→ What is being asked
Everything in the listing below from the line containing "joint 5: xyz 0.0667" through the line containing "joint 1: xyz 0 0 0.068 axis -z" must be repeated exactly; the remaining lines are not wanted.

→ Raw data
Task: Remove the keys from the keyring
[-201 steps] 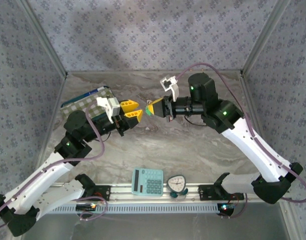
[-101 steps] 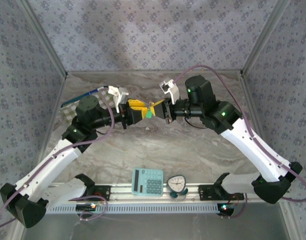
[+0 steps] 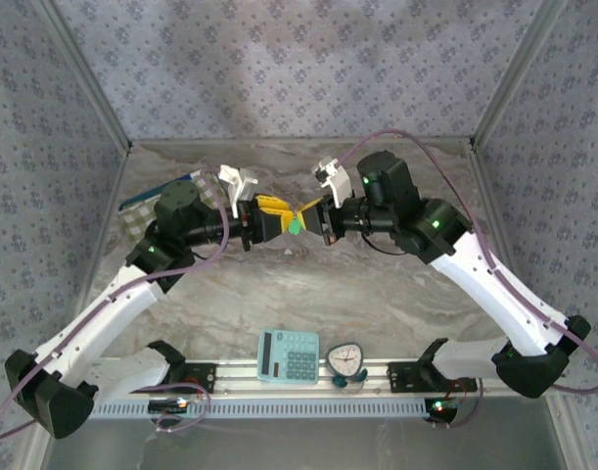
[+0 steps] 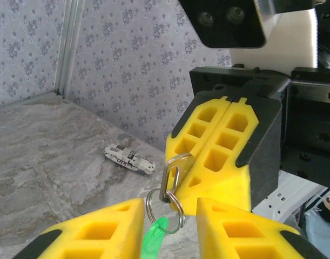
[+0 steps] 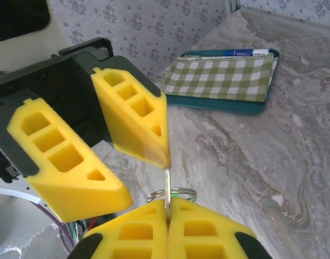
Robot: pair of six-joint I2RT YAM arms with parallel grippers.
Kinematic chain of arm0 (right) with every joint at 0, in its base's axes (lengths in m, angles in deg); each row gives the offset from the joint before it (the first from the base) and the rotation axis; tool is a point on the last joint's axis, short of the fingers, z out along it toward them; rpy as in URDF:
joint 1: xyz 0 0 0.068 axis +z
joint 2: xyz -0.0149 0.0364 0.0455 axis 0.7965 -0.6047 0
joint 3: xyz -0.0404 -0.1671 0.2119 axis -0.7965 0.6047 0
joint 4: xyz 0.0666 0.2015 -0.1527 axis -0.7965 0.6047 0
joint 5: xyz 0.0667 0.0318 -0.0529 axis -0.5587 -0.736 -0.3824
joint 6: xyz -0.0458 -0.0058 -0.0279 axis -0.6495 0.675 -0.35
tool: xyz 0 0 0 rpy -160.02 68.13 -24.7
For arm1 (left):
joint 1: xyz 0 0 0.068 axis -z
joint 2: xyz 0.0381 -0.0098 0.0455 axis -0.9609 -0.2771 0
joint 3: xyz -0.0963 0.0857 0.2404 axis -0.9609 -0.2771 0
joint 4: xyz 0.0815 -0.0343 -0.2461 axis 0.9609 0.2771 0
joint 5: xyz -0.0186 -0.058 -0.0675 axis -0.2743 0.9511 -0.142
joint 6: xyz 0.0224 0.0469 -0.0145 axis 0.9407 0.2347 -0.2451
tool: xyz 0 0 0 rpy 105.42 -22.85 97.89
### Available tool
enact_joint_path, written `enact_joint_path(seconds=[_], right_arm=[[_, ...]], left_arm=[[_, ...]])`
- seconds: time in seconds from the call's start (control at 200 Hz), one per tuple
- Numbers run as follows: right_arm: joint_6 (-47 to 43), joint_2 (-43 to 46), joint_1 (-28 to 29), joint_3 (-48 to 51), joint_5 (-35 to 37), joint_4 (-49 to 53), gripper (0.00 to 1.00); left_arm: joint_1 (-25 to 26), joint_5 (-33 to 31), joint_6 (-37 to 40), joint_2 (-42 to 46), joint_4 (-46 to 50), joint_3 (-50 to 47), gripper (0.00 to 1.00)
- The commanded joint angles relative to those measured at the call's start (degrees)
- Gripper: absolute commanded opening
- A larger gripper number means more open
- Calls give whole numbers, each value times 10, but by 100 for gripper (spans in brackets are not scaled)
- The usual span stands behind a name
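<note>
A silver key (image 4: 174,174) sticks out of my right gripper (image 5: 167,203), which is shut on its blade and held above the table. From the key's slot hangs the keyring (image 4: 165,208), carrying a green tag (image 4: 152,238). My left gripper (image 4: 170,205) faces it, open, one yellow finger on each side of the ring and neither one pressing it. In the right wrist view the ring (image 5: 175,192) peeks out behind the key (image 5: 167,186), and one left fingertip (image 5: 156,154) sits right at the key's top end. From above, the left gripper (image 3: 279,219) and the right gripper (image 3: 307,212) meet at the green tag (image 3: 296,224).
A teal tray (image 5: 219,104) with a green checked cloth and a pen (image 5: 236,53) lies at the back left. A small white patterned object (image 4: 128,158) lies on the marble table. A calculator (image 3: 289,354) and a small round timer (image 3: 345,360) sit at the near edge.
My left arm has swung in and turned toward the right gripper, bringing its fingers around the hanging ring. The right gripper has kept hold of the key, almost still.
</note>
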Motion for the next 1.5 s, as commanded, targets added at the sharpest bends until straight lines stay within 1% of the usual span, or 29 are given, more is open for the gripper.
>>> enact_joint_path(seconds=[0.0,0.16,0.25,0.39,0.465,0.53,0.645,0.97,1.099,1.299,1.404,1.494], right_arm=[[-14,-4,6,-22,23,11,0],[-16,-8,8,-26,29,10,0],[-17,-9,9,-29,30,10,0],[-20,-10,10,-31,34,10,0],[-21,-10,11,-31,33,10,0],[-22,-8,13,-31,33,9,0],[-23,-7,13,-28,40,8,0],[-11,-2,8,-18,43,5,0],[8,7,-5,-4,32,-16,0],[47,13,-30,8,-17,-50,0],[59,15,-34,15,-21,-56,0],[48,17,-34,13,-13,-58,0]], left_arm=[[3,20,1,-4,10,26,31],[12,15,12,-11,24,34,30],[16,10,21,-16,36,40,26],[21,3,32,-23,48,43,21],[22,-1,36,-25,52,43,14],[22,0,37,-27,52,44,5],[24,-5,42,-27,54,44,0],[26,-13,51,-9,42,26,0],[29,-15,54,2,38,9,0],[36,-35,57,23,28,-20,0],[39,-43,64,37,18,-38,0],[40,-58,66,44,19,-48,0]])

→ Solution for this task
joint 5: xyz 0.0667 0.0318 -0.0529 axis -0.5587 -0.736 -0.3824
joint 6: xyz -0.0458 -0.0058 -0.0279 axis -0.6495 0.675 -0.35
tool: xyz 0 0 0 rpy -160.02 68.13 -24.7
For arm1 (left):
joint 1: xyz 0 0 0.068 axis -z

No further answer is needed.